EXERCISE DIRECTIONS: Please find all lines in the data that hold the string "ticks" and copy them.

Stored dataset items
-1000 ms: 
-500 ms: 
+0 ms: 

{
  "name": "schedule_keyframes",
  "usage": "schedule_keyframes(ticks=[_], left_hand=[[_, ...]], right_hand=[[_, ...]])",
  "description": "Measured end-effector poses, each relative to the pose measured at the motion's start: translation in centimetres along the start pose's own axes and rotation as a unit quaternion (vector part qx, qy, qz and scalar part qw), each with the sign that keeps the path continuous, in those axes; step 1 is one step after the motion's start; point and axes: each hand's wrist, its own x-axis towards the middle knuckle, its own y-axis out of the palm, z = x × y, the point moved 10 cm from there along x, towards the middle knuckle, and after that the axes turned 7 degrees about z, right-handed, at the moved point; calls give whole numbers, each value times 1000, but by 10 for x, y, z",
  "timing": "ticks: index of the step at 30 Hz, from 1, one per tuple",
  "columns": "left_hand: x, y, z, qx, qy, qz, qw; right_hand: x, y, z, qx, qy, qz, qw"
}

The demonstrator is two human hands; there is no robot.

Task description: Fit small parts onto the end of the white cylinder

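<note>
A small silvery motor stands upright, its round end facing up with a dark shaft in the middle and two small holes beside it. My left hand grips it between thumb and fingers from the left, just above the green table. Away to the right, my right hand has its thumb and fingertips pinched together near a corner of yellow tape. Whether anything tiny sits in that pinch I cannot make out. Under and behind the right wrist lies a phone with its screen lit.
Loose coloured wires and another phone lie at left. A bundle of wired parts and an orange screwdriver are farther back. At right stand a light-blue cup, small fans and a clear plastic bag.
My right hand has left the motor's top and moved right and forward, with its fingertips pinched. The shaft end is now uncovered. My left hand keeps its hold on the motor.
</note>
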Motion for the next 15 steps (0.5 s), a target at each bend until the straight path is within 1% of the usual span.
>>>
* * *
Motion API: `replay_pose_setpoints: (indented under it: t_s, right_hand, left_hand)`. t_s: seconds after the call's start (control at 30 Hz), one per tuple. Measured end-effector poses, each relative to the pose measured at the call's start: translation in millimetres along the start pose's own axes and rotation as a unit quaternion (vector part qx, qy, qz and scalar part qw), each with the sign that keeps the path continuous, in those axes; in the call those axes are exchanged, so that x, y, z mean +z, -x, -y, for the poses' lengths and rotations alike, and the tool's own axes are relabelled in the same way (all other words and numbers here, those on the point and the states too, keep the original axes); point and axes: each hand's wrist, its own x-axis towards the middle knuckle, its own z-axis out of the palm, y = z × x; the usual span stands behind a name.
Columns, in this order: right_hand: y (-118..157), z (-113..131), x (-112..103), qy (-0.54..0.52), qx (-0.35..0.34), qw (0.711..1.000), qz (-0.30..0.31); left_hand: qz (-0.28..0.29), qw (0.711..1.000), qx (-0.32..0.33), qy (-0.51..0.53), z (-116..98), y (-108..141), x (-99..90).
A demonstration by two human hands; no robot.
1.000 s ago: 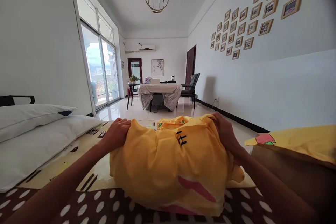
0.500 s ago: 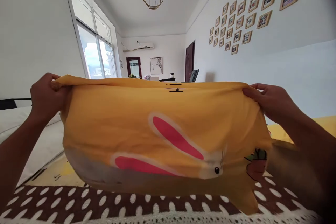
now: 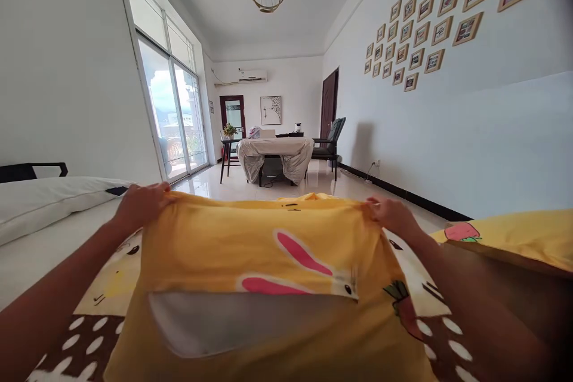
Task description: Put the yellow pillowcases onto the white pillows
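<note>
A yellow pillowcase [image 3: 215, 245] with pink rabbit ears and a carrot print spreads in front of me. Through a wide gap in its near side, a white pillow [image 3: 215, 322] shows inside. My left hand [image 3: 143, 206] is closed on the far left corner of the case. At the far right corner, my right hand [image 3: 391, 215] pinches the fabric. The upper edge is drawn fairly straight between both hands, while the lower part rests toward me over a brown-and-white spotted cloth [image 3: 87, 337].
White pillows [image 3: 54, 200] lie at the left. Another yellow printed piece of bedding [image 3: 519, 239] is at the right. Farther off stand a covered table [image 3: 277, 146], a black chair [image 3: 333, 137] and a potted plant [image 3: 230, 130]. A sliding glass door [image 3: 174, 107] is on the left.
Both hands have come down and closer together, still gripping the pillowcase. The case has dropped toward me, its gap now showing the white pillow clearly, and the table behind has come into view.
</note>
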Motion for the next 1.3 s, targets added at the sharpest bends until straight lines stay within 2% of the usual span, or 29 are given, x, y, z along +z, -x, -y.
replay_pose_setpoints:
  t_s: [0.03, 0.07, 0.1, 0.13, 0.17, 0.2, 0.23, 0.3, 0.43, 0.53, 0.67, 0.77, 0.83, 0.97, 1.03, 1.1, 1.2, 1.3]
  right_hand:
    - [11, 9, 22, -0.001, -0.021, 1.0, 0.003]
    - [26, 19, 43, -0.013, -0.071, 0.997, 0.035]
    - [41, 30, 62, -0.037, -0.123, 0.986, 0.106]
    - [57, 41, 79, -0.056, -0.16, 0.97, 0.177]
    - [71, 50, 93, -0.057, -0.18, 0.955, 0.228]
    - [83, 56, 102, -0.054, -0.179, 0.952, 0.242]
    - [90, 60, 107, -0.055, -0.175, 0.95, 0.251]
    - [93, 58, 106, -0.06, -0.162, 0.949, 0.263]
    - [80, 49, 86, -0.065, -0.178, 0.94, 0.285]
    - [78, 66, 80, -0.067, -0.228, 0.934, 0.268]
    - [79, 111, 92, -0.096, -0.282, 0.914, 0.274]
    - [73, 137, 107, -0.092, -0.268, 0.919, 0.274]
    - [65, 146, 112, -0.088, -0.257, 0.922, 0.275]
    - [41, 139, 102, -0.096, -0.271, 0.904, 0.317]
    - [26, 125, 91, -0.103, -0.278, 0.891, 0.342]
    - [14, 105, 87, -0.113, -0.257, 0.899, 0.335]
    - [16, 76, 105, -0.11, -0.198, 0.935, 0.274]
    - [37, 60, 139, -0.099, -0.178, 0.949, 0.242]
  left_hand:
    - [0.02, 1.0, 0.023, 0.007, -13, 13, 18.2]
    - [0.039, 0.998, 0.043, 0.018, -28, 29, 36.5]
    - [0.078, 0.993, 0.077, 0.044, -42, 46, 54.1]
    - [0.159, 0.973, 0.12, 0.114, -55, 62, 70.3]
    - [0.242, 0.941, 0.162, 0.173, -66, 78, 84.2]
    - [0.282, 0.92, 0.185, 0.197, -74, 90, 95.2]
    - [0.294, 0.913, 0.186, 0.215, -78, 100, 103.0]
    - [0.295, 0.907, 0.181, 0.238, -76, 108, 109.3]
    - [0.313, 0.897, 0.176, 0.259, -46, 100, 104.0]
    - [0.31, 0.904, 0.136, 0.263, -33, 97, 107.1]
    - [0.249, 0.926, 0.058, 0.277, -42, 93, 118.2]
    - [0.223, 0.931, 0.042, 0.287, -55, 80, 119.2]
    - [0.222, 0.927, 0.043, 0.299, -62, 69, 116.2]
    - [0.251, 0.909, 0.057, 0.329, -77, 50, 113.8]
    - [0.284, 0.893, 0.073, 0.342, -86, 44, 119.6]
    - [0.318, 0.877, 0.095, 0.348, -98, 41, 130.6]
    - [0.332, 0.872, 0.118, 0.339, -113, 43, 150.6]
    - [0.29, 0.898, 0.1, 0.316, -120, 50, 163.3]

SOLUTION BELOW:
  "usage": "schedule_keyframes(ticks=[_], left_hand=[[_, ...]], right_hand=[[_, ...]])",
  "timing": "ticks: index of the step at 30 Hz, from 1, one per tuple",

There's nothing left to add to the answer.